What does all that have to do with the price of tea in China, you may be asking. This weekend was general conference, and I watched 3 of the 4 general sessions (our electricity was out on Saturday afternoon, so I missed that session). And while I watched, I was pondering a lot of things. I remembered Bishop H. telling me that a lot of things boil down to obedience. I thought of myself tearfully asking my husband why I couldn’t change jobs, and his not having an answer. The fact is that just as I have to trust that Heavenly Father knows what’s best for me, He’s not always going to tell me why. I have to trust and obey.

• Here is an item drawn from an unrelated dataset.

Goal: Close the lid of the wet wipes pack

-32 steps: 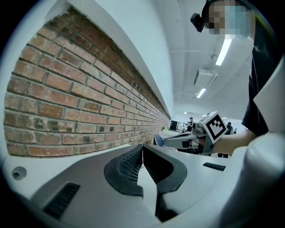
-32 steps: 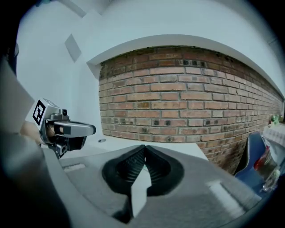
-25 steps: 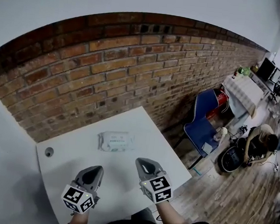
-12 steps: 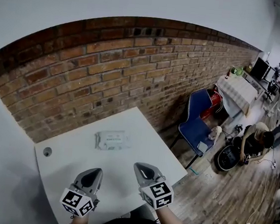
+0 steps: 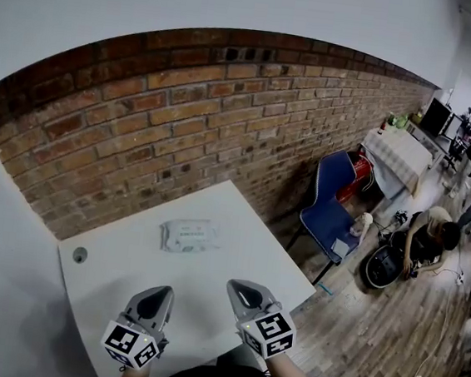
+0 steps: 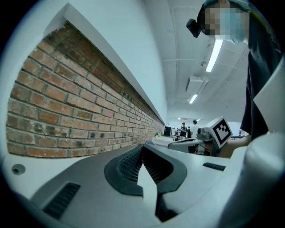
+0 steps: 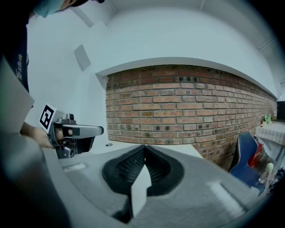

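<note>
A white wet wipes pack (image 5: 189, 235) lies flat on the white table (image 5: 240, 226), toward its far side near the brick wall. Its lid state is too small to tell. Both grippers hover over the table's near edge, well short of the pack. My left gripper (image 5: 155, 294) is shut with nothing in it, its jaw tips meeting in the left gripper view (image 6: 142, 145). My right gripper (image 5: 247, 289) is likewise shut and empty, tips touching (image 7: 144, 146). The pack is hidden in both gripper views.
A brick wall (image 5: 185, 111) runs behind the table. A round grommet hole (image 5: 80, 254) sits at the table's left corner. A blue chair (image 5: 334, 202) stands to the right on the wooden floor, with people working beyond it (image 5: 431, 237).
The view shifted slightly; both grippers stay low at the near edge, the right one dropping a little toward me. The pack has not moved on the table.
</note>
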Demonstrator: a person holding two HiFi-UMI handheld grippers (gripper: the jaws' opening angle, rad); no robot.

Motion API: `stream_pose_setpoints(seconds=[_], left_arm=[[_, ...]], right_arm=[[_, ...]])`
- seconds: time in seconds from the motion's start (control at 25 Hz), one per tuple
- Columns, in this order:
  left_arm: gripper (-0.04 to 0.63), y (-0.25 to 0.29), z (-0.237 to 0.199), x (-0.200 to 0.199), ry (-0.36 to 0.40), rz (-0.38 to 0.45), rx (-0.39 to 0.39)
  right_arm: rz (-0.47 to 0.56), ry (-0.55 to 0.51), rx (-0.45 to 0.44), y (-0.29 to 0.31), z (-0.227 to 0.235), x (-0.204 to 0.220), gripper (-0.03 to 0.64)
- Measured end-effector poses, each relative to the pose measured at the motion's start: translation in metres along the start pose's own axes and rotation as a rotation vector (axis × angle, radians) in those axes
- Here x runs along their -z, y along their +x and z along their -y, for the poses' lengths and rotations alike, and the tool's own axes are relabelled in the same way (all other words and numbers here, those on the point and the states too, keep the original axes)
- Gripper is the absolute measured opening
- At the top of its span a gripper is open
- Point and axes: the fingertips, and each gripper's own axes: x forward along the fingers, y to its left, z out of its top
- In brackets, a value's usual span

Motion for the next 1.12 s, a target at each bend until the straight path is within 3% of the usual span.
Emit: stream_pose_setpoints(seconds=[1.12], left_arm=[[0.0, -0.004, 0.007, 0.005, 0.005, -0.005, 0.003]], right_arm=[[0.016, -0.022, 0.005, -0.003, -0.002, -0.002, -0.003]])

My husband holds the priesthood. He and I won’t agree on everything. There are some matters that are small and relatively insignificant, and our disagreement doesn’t mean I can’t go ahead and do what I want. But there are matters that are large, and have the potential to impact our family in a serious way, and in those cases, I feel that I should humble myself and follow his counsel. That doesn’t necessarily mean that I agree with him when I make that decision. It does mean, though, that I recognize his authority as a priesthood holder, and I’m willing to submit to that authority because I believe that he genuinely seeks the counsel of the Lord in these matters. He loves me, and he wants me to be happy. So if he tells me that he feels it’s better for me to take a course of action after he’s prayed over it, and after I’ve prayed over it, well, we can’t both be right, now can we?
The Book of Mormon talks about some people being stiff-necked. I think of that as being proud and stubborn, unwilling to bow their heads to Heavenly Father, unwilling to get on their knees and pray and humbly accept His counsel. I don’t want to be stiff-necked. I want to find the better way in this life, and live in a way that will bring peace to my heart and my home. It’s hard sometimes, at least, hard to get started. Once I do, though, I do get that feeling of peace and calmness, and it’s lovely. I’m tired of kicking against the pricks. It’s time to obey. I don’t have to know all the whys and wherefores; I just have to trust. I can do that.

3 responses so far ↓
Lisa M // October 21, 2008 at 3:30 am
Beautiful.
Corey Davis // November 7, 2008 at 12:23 am
I hope you’ve found the satisfaction you were looking for in your job. In some ways I admire your final obedience to your church’s doctrine.
Being a male myself (although I’m sure my credibility in your eyes is diminished by the fact that I am not a church member), I am thoroughly convinced that there’s no innate quality about being a male that gives us a better perspective or more wisdom on any subject whatsoever (except for maybe driving). I believe that women are actually much more clear-headed and less selfish than men when it comes to decision making, for the most part.
Misogyny and oppression of women in the church is unhealthy.
chauceriangirl // November 11, 2008 at 3:58 pm
Corey, thank you for your thoughtful comments. I have found a surprising amount of job satisfaction lately; my job has changed so much that it’s scarcely recognizable. And I would agree with you that there’s no innate quality about being a man–or about being a woman–that gives one better perspective. I also agree that misogyny and oppression of women is unhealthy.
I will, however, maintain that the church does not oppress women. Not at all. And I will also point out that I didn’t blindly follow my husband’s guidance. I prayed to find out what I should do, and my answer to that was to follow his guidance. Had I received a different answer to my prayers, I would have made different choices. But I’m very happy now, as it’s turned out.